**About this exercise:** Search the listing below for lines containing the string "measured". Reply with their count only.
+++ Information shown
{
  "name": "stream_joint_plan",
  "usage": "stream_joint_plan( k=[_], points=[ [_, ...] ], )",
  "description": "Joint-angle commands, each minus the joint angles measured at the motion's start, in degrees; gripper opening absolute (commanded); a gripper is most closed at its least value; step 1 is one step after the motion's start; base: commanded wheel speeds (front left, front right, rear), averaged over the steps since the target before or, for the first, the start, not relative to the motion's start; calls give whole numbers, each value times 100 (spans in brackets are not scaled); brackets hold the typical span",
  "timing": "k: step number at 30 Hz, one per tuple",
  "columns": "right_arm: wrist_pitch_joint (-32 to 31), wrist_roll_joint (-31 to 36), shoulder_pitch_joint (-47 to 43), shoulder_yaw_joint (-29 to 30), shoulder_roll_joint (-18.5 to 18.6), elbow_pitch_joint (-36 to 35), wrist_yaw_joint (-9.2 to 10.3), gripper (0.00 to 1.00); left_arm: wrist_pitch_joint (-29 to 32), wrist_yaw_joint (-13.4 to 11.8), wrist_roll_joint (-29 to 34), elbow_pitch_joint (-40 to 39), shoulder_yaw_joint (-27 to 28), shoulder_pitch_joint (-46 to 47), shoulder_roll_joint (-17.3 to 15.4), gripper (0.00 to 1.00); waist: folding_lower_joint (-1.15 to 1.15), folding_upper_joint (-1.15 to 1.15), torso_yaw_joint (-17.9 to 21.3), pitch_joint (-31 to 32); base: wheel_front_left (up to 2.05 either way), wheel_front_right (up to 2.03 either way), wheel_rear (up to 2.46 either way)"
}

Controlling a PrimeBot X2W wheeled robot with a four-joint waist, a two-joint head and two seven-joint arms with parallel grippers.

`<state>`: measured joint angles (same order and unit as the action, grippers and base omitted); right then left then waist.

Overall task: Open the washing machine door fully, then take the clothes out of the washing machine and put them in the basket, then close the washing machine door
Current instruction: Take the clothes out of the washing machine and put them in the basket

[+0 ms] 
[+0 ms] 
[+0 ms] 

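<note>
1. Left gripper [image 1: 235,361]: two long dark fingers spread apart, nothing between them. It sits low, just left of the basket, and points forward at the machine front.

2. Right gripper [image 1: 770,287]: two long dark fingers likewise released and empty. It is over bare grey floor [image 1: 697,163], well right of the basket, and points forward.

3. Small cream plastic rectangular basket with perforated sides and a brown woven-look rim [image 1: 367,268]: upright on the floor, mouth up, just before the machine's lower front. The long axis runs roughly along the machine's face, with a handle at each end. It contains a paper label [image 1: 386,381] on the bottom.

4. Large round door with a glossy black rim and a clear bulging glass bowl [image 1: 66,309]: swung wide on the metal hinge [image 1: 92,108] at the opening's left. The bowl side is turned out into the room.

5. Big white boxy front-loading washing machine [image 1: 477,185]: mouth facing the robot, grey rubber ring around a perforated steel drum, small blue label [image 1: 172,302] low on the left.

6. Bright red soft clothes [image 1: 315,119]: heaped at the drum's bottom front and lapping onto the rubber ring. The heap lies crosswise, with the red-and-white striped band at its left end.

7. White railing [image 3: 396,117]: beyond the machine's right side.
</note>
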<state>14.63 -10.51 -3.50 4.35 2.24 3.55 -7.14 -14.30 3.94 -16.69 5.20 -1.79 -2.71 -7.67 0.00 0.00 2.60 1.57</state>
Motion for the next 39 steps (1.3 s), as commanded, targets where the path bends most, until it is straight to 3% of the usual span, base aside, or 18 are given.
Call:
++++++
**Task answer:** 2